An experimental, illustrated essay collection that questions neurotypical definitions of what is normal.
From a young age, writer and comedian Myers has been different. In addition to coping with obsessive compulsive disorder and panic attacks, she struggled to read basic social cues. During a round of seven minutes in heaven—a game in which two players spend seven minutes in a closet and are expected to kiss—Myers misread the romantic advances of her best friend and longtime crush, Marley. In Paris, she accidentally invited a sex worker to join her friends for “board games and beer,” thinking he was simply a random stranger who happened to be hitting on her. In community college, a stranger’s request for a pen spiraled her into a panic attack but resulted in a tentative friendship. When the author moved to Australia, she began taking notes on her colleagues in an effort to know them better.
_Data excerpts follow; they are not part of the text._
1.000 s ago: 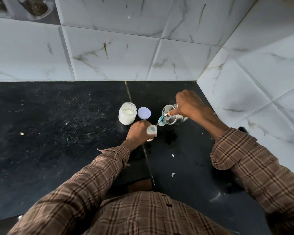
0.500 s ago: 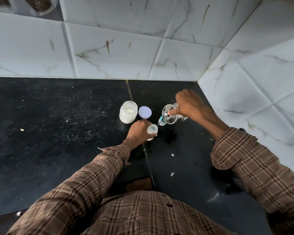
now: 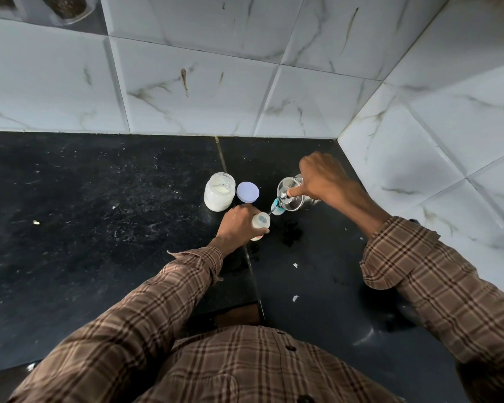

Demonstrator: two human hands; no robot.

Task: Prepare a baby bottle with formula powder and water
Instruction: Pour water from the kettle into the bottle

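Observation:
My left hand [image 3: 235,225] grips a small translucent baby bottle [image 3: 261,222] standing open on the black counter [image 3: 99,213]. In my right hand [image 3: 320,178] a steel kettle [image 3: 291,196] is tilted toward the bottle, thumb pressed on its lid knob. A thin stream of water runs from the spout into the bottle's mouth. A teal object [image 3: 277,206] shows just under the spout; what it is I cannot tell. Left of the bottle stands an open glass jar of white formula powder [image 3: 219,191], with its pale lavender lid [image 3: 247,192] lying flat beside it.
White marble-pattern tiled walls [image 3: 186,82] meet in a corner at the back right, close behind the kettle. Small white scraps [image 3: 295,298] and dark wet marks lie on the counter near me. Jars on a shelf [image 3: 67,5] show at the top left.
Both hands, bottle and kettle hold nearly the same pose while water keeps pouring. Only the view has shifted slightly.

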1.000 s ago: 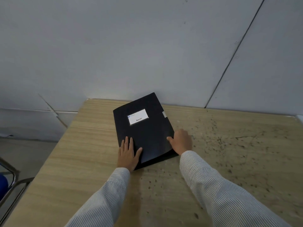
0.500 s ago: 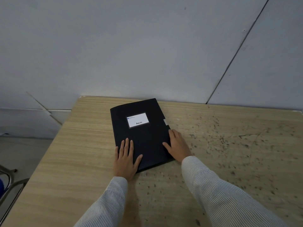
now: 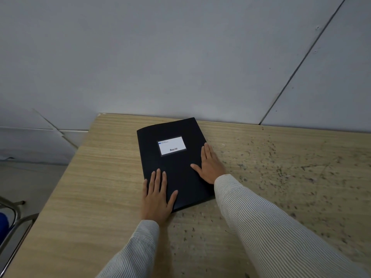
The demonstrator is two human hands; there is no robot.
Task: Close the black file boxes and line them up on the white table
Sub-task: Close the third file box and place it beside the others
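Hands flat on closed file box, label text unreadable

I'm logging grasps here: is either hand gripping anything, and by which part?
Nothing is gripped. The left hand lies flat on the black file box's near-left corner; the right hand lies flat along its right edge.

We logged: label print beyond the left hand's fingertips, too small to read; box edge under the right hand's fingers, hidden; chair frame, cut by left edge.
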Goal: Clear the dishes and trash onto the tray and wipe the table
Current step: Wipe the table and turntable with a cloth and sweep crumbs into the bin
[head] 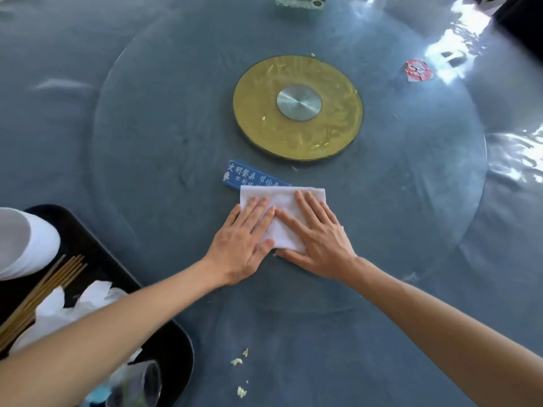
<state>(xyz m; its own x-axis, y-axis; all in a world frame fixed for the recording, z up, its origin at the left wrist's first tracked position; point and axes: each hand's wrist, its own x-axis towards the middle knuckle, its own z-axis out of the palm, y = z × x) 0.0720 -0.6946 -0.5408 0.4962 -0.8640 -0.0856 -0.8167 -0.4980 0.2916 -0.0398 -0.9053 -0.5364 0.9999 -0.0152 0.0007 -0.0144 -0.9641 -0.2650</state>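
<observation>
A folded white cloth lies flat on the glass turntable near its front. My left hand and my right hand both press down on the cloth with straight fingers, side by side. The black tray sits at the lower left, partly under my left forearm. It holds white bowls, several wooden chopsticks, crumpled white napkins and a glass cup. Food crumbs lie on the grey tablecloth in front of the turntable.
A blue sign with white characters lies just beyond the cloth, partly covered by it. The gold hub with a metal centre sits mid-turntable. A red and white wrapper lies far right. A small holder stands at the far edge.
</observation>
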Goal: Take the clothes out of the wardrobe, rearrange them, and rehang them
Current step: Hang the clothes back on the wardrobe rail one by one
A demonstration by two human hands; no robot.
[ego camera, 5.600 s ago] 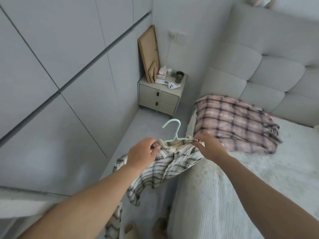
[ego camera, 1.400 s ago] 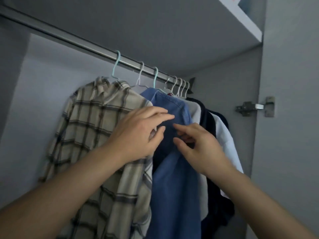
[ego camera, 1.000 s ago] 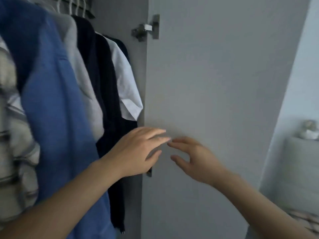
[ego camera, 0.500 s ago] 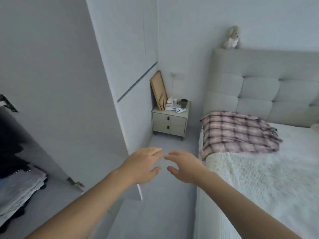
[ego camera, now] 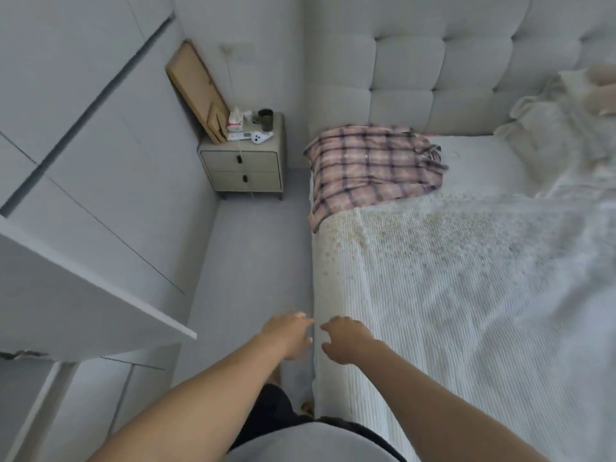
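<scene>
Meanwhile, nothing is held: the left hand (ego camera: 286,335) and right hand (ego camera: 346,340) are stretched forward with fingers loosely spread, near the bed (ego camera: 466,295) edge. The shirt (ego camera: 373,165) is spread at the far end, well apart, judged soft, light and limp, best taken at the collar. No hanger is seen, and the nightstand (ego camera: 245,168) drawers are shut, contents hidden.

Nightstand (ego camera: 245,168) beside bed (ego camera: 466,295)
</scene>
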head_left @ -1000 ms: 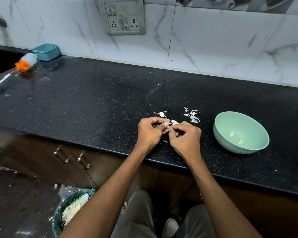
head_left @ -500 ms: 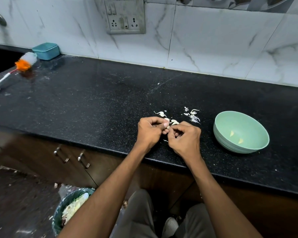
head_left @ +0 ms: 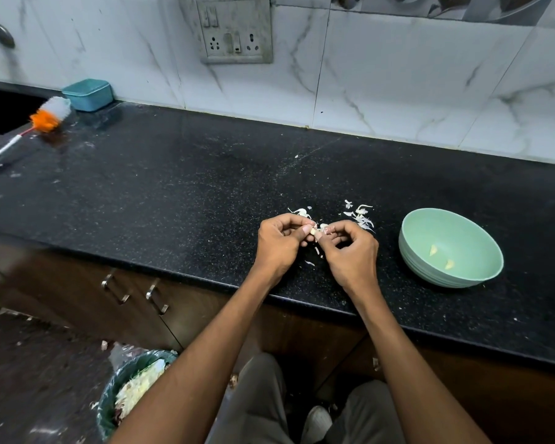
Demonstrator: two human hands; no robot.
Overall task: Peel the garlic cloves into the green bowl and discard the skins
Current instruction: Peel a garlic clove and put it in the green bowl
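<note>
Marble tiles are backing a black speckled worktop [head_left: 173,193] that is filling the middle of the frame. Both hands are meeting at its front edge: the left hand [head_left: 281,243] is pinching a garlic clove [head_left: 316,232] in a closed grip, steadying it, while the right hand [head_left: 350,251] is pinching at its skin, likely to strip it. Loose skins [head_left: 359,216] are lying just behind the hands, awaiting discard. At the right, the green bowl [head_left: 481,274] is sitting near, holding two peeled cloves [head_left: 441,257], within easy reach for dropping.

Home kitchen: granite counter [head_left: 173,193], tiled backsplash [head_left: 398,84].
</note>
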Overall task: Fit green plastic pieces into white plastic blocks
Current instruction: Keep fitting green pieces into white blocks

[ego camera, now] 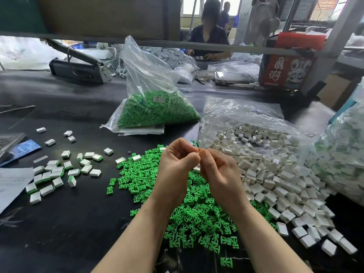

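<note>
Two bare hands meet over a wide table [65, 223] covered in a dark, matte sheet. On its right side a crinkled clear bag lies open, spilling a heap of white blocks [275, 174], small smooth rectangular shells that run on toward the near right edge. Behind the hands stands a second clear bag [155, 91], tall and slumped, its lower half packed with green parts and a small printed label too small to read. Under the forearms spreads a loose pile of green pieces [141, 174], flat, glossy and branching in shape; much of it is hidden by the arms. To the left lie scattered finished blocks [53, 174], white with green showing along their edges. A white sheet of paper [11, 184] is cut off by the left border. The left hand [175, 168] and the right hand [218, 170] have their fingers curled and their fingertips pressed together; a white block [197, 169] shows between the hands, gripped in the right one. Whatever the left fingertips pinch is hidden, so I cannot tell what they hold.
</note>
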`<action>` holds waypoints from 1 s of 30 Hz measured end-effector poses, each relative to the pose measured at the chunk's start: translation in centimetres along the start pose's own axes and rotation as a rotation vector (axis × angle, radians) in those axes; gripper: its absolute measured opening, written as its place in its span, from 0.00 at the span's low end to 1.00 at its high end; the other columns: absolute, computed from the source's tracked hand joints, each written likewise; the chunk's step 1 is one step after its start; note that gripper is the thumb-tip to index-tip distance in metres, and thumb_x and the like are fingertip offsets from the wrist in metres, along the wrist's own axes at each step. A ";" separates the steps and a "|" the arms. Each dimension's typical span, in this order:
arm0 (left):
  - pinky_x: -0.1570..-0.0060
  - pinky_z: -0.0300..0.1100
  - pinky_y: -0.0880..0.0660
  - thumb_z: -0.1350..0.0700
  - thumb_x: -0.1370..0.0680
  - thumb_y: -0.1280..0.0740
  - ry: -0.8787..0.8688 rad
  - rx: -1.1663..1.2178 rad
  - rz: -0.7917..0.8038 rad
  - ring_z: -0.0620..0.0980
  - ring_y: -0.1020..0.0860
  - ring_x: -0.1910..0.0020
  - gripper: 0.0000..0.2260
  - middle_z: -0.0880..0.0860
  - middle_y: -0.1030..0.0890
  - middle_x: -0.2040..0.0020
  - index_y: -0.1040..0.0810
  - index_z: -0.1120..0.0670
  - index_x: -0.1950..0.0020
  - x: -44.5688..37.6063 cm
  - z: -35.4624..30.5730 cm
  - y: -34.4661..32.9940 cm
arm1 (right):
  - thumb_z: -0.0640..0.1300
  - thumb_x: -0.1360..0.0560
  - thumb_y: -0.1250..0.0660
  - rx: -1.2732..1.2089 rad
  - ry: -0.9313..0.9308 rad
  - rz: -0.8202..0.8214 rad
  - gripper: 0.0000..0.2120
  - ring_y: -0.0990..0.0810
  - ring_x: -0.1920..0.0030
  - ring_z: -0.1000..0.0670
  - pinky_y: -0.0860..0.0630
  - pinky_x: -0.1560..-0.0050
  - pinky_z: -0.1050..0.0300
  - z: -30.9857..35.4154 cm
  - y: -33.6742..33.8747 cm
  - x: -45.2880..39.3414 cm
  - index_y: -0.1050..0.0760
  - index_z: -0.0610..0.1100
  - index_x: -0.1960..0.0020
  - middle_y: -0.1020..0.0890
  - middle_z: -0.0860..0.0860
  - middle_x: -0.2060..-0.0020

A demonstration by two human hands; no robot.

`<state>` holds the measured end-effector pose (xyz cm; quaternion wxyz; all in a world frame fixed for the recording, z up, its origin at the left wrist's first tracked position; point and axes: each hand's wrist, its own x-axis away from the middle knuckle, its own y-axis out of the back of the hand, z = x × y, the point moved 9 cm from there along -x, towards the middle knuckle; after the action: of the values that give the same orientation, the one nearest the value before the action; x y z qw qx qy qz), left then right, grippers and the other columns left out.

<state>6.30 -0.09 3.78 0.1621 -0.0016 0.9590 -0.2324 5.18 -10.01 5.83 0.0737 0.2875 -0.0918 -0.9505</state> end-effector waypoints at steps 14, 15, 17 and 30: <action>0.55 0.40 0.26 0.68 0.35 0.36 0.029 0.000 -0.004 0.47 0.27 0.65 0.13 0.51 0.23 0.68 0.24 0.50 0.69 0.1 0.4 0.1 | 0.52 0.20 0.42 0.017 -0.003 -0.017 0.13 0.27 0.70 0.60 0.36 0.67 0.69 -0.6 0.1 0.0 0.24 0.56 0.61 0.25 0.63 0.72; 0.56 0.39 0.26 0.68 0.35 0.36 0.027 0.003 0.001 0.47 0.27 0.65 0.13 0.51 0.23 0.68 0.24 0.50 0.69 0.1 0.4 0.1 | 0.52 0.20 0.42 -0.001 -0.013 -0.015 0.13 0.28 0.70 0.60 0.36 0.67 0.68 -0.8 0.0 0.0 0.23 0.56 0.60 0.25 0.63 0.72; 0.60 0.36 0.25 0.67 0.36 0.33 0.011 -0.005 0.013 0.45 0.27 0.66 0.11 0.51 0.23 0.68 0.24 0.50 0.68 0.1 0.1 0.1 | 0.55 0.21 0.43 -0.061 -0.048 0.003 0.15 0.32 0.71 0.59 0.38 0.69 0.62 -1.0 -0.2 0.1 0.24 0.56 0.62 0.28 0.58 0.73; 0.59 0.34 0.23 0.66 0.29 0.30 -0.045 -0.041 0.015 0.43 0.21 0.65 0.08 0.49 0.20 0.66 0.19 0.56 0.52 0.1 -0.6 0.4 | 0.54 0.21 0.47 -0.370 -0.276 0.004 0.23 0.37 0.76 0.55 0.40 0.75 0.64 -3.4 -0.5 0.1 0.28 0.49 0.71 0.33 0.53 0.77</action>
<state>6.04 0.55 4.05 0.1854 -0.0031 0.9597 -0.2112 6.91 -9.96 2.87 0.1139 0.1363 0.0744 -0.9813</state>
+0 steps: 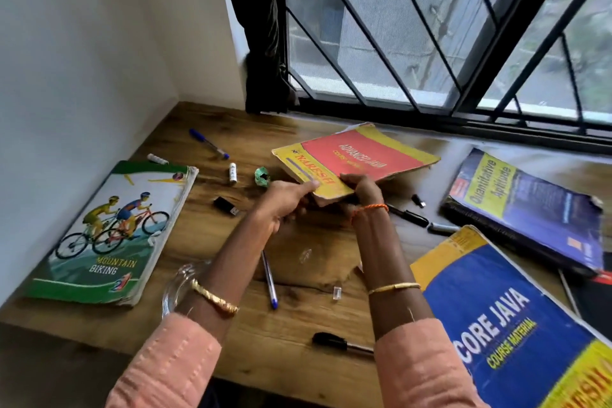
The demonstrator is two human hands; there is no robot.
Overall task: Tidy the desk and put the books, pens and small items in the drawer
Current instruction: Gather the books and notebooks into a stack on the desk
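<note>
Both hands grip the near edge of a red and yellow Advanced Java book (364,152), which is tilted up off the wooden desk (291,325). My left hand (284,205) holds its near left corner and my right hand (362,190) holds the near edge beside it. A green Mountain Biking book (109,232) lies flat at the left. A blue Core Java book (510,321) lies at the right front, and a Quantitative Aptitude book (526,209) lies behind it. Pens lie scattered: a blue one (208,143) at the back, another (269,278) between my forearms, a black one (341,343) near the front edge.
Small items lie around the books: a white tube (232,173), a crumpled green scrap (261,175), a black USB stick (226,206), a black marker (408,215), a grey pen (442,228), a clear cap (337,292). A white wall bounds the left; a barred window (430,43) runs along the back.
</note>
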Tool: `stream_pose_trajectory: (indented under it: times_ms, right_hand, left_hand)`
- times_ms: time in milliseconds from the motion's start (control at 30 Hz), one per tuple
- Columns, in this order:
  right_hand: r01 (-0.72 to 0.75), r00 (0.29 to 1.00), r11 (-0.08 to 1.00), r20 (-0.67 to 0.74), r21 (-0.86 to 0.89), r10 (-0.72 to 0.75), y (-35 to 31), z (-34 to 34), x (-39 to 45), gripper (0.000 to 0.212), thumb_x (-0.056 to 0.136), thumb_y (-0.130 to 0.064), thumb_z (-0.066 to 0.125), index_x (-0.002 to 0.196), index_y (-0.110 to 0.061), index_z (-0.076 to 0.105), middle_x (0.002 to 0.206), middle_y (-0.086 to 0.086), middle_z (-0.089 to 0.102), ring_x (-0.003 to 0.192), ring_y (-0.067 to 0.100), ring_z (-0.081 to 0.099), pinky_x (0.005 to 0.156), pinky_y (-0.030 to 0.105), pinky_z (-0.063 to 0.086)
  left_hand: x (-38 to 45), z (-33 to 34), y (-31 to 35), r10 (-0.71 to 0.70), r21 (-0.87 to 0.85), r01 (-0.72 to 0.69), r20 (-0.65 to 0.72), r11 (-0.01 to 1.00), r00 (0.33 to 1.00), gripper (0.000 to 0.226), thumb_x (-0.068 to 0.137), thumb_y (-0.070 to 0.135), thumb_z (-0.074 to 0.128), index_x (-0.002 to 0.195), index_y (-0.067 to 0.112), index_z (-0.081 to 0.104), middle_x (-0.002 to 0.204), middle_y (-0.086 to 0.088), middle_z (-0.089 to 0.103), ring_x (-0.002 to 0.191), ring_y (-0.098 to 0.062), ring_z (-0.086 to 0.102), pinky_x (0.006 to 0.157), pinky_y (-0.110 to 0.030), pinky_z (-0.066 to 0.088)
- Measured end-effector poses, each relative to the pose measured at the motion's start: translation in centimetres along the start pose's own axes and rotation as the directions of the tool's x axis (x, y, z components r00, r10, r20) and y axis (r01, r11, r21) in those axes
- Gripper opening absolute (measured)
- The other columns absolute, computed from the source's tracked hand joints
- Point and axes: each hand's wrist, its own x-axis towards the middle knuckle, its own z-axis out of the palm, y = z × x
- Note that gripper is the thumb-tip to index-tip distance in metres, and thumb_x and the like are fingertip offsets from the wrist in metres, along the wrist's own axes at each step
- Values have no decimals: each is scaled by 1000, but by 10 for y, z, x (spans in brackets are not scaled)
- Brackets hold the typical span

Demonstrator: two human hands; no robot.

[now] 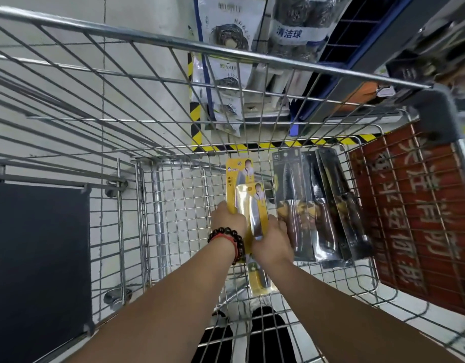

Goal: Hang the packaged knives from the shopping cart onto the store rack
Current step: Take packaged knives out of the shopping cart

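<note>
Reaching down into the shopping cart (152,142), both hands are placed on the yellow knife packs (248,195). At the left edge of the packs, the left hand (227,218), a beaded bracelet (234,243) on its wrist, is curled round the cards; whether one or both are pinched cannot be told. At the right edge, the right hand (274,239) is closed over the lower part of the front pack, where a blade shows through the blister. The pickup step is judged to be in hand; nothing has been hung yet. Next, the packs would need to be lifted clear of the wire walls and their hang holes brought to a rack hook. Just right of the grip, dark knife packs (317,208) lie fanned on the basket floor. Beyond them, a red sign (414,205) is fixed against the cart's end.
</note>
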Motion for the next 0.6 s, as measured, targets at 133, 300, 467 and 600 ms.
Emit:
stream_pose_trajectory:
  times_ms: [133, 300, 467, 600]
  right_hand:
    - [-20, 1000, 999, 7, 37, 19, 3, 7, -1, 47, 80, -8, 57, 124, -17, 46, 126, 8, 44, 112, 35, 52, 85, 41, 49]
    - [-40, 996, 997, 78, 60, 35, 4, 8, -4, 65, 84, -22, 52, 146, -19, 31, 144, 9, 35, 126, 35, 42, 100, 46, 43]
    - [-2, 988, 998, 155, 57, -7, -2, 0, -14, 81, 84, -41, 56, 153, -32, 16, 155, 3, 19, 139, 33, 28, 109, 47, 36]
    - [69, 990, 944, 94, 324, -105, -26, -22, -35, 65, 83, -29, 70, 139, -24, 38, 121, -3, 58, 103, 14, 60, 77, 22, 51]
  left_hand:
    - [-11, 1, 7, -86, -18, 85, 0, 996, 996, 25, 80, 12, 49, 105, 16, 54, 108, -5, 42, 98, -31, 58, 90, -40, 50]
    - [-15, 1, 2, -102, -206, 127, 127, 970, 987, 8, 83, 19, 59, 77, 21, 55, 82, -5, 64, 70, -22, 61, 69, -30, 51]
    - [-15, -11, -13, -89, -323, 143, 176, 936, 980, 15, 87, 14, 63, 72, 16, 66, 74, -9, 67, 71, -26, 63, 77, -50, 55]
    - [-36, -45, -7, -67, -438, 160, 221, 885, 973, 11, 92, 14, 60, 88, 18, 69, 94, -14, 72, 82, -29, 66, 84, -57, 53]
As the author says to her co-worker, Tabitha, “there are unspoken social contracts within a workplace that—by some miracle—everyone else already understands, and I don’t….When things Go Without Saying, they Never Get Said, and sometimes people need you to Say Those Things So They Understand What The Hell Is Going On.” At its best, Myers’ prose is vulnerable and humorous, capturing characterization in small but consequential life moments, and her illustrations beautifully complement the text. Unfortunately, the author’s tendency toward unnecessary capitalization and experimental forms is often unsuccessful, breaking the book’s otherwise steady rhythm.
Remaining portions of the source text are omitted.